Mme [A] est ainsi fondée à obtenir l'intégralité du montant prévu et la société Intersport France doit être condamnée au paiement du reliquat de prime pour l'atteindre, dont le montant n'est pas contesté.

Le jugement est confirmé de ce chef.

Sur la prime complémentaire

Mme [A] demande le versement d'une prime complémentaire de 5 000 euros, faisant valoir que la directrice des ressources humaines s'était engagée à lui verser ce montant, après validation de la directrice générale. Elle souligne que dans le courrier réponse de son employeur cette prime n'a pas été contestée et qu'il s'agissait d'une pratique habituelle dans l'entreprise.

La société Intersport France conteste toute prime complémentaire qui aurait été prévue.

Le contrat de travail de Mme [A] ne prévoit pas de rémunération qui correspondrait à une prime complémentaire, ni les avenants.

Le principe de cette prime a été expressément contesté par la directrice adjointe dans sa réponse du 2 juin 2020.

Un mail adressé à Mme [A] par la directrice des ressources humaines propose de 'challenger' un collaboratrice de son service, pour envisager le versement d'une prime. La collaboratrice en cause en fait état dans l'attestation qu'elle a rédigée. Cependant, ces éléments ne démontrent pas qu'il s'agissait d'un usage dans l'entreprise, usage qui n'est pas soutenu par l'appelante.

Aucun engagement de l'employeur n'étant démontré, Mme [A] doit être déboutée de sa demande, le jugement étant confirmé de ce chef.

Sur la remise des documents

La remise d'un bulletin de paie et d'une attestation destinée à Pôle emploi, devenu France travail, conformes à la décision est ordonnée. Une astreinte n'est pas nécessaire.

Le jugement est infirmé de ce chef.

Sur les intérêts

Les créances salariales portent intérêts au taux légal à compter de la réception par l'employeur de la convocation devant le bureau de conciliation du conseil de prud'hommes, avec capitalisation des intérêts par année entière.

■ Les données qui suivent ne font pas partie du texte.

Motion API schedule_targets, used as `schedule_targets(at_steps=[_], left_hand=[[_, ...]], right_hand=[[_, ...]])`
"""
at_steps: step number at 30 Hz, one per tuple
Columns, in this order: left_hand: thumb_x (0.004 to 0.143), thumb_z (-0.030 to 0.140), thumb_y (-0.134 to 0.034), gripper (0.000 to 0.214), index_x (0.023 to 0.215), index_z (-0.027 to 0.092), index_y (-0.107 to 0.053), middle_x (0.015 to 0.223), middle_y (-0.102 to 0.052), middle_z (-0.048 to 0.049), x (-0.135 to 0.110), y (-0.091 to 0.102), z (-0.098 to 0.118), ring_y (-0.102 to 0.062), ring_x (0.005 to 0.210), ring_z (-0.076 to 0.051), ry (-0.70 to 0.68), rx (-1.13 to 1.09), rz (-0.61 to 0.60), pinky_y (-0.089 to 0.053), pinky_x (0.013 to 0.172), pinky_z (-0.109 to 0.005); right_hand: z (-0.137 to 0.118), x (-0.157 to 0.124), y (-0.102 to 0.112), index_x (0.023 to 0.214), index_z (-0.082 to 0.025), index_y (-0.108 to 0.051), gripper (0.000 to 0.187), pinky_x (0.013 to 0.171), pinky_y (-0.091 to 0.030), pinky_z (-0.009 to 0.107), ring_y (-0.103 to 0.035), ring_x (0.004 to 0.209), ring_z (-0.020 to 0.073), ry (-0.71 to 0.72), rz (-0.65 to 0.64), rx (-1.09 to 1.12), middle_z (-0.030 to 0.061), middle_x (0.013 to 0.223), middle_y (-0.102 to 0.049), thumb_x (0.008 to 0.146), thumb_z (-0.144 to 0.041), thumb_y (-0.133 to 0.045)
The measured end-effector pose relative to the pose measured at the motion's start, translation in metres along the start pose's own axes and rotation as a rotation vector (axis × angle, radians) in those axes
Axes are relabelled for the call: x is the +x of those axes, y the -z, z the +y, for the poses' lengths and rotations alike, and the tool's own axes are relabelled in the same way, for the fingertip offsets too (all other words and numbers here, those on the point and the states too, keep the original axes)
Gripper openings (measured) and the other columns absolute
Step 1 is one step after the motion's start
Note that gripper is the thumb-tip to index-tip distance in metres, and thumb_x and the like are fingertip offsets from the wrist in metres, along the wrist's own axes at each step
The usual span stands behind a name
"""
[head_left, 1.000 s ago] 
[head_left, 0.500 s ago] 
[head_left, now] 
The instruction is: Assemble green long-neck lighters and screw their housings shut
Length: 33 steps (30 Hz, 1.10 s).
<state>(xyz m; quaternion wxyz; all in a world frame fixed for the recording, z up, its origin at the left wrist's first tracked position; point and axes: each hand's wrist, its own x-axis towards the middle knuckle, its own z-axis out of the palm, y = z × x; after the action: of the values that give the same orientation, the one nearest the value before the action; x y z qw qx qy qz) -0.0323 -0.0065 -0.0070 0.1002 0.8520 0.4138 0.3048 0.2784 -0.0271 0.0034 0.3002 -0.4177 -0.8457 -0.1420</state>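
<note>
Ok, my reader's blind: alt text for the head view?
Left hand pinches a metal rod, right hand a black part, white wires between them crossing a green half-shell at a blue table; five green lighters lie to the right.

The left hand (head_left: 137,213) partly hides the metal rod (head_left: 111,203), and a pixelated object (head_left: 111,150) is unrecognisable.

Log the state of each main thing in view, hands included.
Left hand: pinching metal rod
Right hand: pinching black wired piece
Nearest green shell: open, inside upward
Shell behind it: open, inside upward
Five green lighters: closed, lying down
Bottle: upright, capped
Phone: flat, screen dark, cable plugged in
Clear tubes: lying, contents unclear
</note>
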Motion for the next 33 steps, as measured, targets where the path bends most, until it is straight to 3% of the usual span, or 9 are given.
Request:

Sur les dépens et frais irrépétibles

La société Intersport France qui succombe supportera les dépens de première instance et d'appel, qui seront recouvrés par Maître Fertier avec le bénéfice des dispositions de l'article 699 du code de procédure civile. Il n'y a pas lieu à allouer d'indemnité sur le fondement de l'article 700 du code de procédure civile.

Le jugement est confirmé de ces chefs et les parties sont déboutées de leurs demandes au titre des frais irrépétibles.

Par ces motifs,

La cour,

Confirme le jugement du conseil de prud'hommes, sauf en ce qu'il a débouté Mme [A] de ses demandes de rappel d'heures supplémentaires et de congés payés afférents et de remise de documents de rupture conformes,

Statuant à nouveau sur les chefs infirmés,

Condamne la société Intersport France à payer à Mme [A] la somme de 15 000 euros à titre de rappel d'heures supplémentaires et celle de 1 500 euros au titre des congés payés afférents, avec intérêts au taux légal à compter de la réception par l'employeur de la convocation devant le bureau de conciliation du conseil de prud'hommes, et capitalisation des intérês par année entière,

Condamne la société Intersport France aux dépens d'appel, qui seront recouvrés par Maître Fertier avec le bénéfice des dispositions de l'article 699 du code de procédure civile,

Déboute les parties de leurs demandes au titre des frais irrépétibles.